▸ **Activity**: Show, in full, each line of the data that contains "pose".

▸ **Dataset section**:
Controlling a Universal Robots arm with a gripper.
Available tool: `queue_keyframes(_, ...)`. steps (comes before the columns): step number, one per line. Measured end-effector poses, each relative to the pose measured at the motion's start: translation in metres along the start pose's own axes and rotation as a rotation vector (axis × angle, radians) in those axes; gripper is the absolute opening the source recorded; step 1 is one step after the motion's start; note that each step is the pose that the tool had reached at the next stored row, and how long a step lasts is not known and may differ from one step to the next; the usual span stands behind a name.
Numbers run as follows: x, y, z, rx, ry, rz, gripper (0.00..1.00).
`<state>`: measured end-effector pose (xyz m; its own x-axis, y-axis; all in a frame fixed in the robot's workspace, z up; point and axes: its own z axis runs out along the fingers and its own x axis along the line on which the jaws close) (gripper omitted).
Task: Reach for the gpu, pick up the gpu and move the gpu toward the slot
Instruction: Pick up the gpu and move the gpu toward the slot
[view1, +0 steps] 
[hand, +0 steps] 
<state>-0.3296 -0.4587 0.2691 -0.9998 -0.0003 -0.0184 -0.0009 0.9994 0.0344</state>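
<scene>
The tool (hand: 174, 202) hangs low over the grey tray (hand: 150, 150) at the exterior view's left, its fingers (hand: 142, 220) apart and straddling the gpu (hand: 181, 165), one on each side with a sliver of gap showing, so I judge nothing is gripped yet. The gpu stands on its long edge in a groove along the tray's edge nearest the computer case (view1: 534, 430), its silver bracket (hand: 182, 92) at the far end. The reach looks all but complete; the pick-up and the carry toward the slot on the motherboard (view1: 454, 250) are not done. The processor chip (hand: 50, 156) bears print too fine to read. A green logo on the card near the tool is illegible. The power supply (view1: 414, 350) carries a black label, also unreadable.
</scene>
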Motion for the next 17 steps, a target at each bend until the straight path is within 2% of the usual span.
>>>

▸ **Your response**:
Available tool: `queue_keyframes(_, ...)`. steps (comes before the columns): step number, one per line. Measured end-effector poses, each relative to the pose measured at the motion's start: translation in metres along the start pose's own axes and rotation as a rotation vector (axis × angle, radians) in those axes; gripper is the absolute opening the source recorded; step 1 is one step after the motion's start; note that each step is the pose that the tool had reached at the next stored row, and how long a step lasts is not known and may differ from one step to the next; the usual span stands behind a name.
`<state>`: measured end-effector pose (xyz m; its own x-axis, y-axis; all in a frame fixed in the robot's workspace, z up; point and axes: its own z axis runs out along the fingers and its own x axis along the line on which the jaws close) (gripper omitted).

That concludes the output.